Work task: In the data below, find each line carrying the string "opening" and copy it out.

Information supplied:
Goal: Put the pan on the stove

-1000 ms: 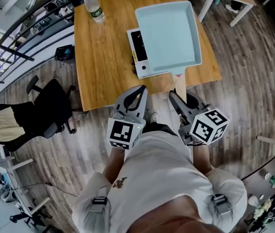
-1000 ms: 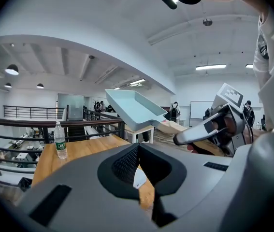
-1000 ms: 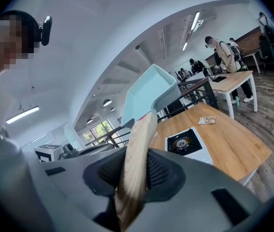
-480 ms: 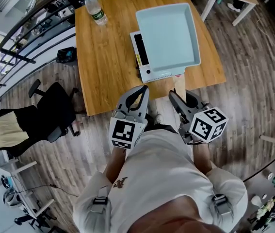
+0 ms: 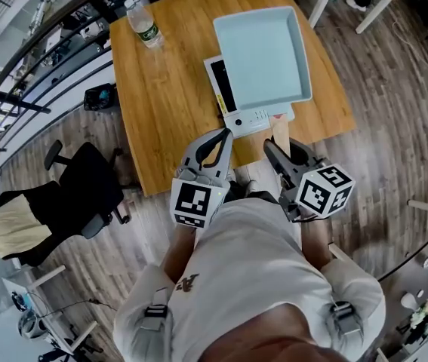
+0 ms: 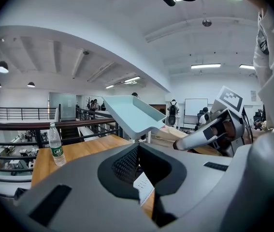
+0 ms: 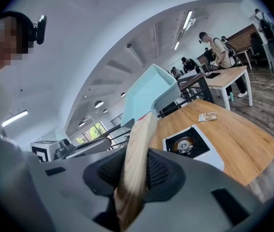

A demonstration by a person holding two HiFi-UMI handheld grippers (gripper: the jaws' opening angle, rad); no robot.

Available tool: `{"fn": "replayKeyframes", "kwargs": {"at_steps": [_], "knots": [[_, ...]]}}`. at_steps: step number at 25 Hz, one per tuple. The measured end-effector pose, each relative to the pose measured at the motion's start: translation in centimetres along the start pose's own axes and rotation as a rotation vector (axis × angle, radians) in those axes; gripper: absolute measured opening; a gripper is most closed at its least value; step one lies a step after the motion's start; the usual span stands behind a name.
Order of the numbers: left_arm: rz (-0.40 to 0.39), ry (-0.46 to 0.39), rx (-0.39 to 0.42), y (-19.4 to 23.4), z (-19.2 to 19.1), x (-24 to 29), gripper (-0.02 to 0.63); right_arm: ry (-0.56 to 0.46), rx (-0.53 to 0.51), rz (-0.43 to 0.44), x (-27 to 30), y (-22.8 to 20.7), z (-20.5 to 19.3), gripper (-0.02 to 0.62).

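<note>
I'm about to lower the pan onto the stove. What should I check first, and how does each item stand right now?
1. Grip: right gripper clamped on the wooden handle: ok.
2. Position: pan held above the stove: ok.
3. Landing spot: burner bare: ok.
4. Other hand: left gripper empty, clear of the pan: ok.
5. Clutter: bottle far from the stove: ok.
6. Pan level: cannot tell.
</note>
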State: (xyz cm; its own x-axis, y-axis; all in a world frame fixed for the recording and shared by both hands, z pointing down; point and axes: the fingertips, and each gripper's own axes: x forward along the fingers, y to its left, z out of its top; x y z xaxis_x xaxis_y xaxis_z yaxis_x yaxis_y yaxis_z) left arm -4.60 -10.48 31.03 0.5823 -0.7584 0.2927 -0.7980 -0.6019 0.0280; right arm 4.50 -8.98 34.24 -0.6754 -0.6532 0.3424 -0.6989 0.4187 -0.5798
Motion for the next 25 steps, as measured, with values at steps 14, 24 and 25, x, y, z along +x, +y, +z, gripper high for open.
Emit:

Completed exercise:
A demonstration by a person holding two HiFi-UMI handheld grippers (gripper: the jaws' opening angle, rad); no robot.
Available tool: `{"fn": "replayKeyframes", "kwargs": {"at_steps": [_], "knots": [[_, ...]]}}`. at_steps: step number at 25 Hz, one per tuple. The measured end-effector pose, each relative to the pose measured at the motion's start: translation in centimetres along the start pose's own axes and rotation as a rotation vector (axis × angle, radians) in those axes; gripper: absolute measured opening; a gripper is most closed at its least value; step one lies a step after the motion's start; the usual span stands behind a name.

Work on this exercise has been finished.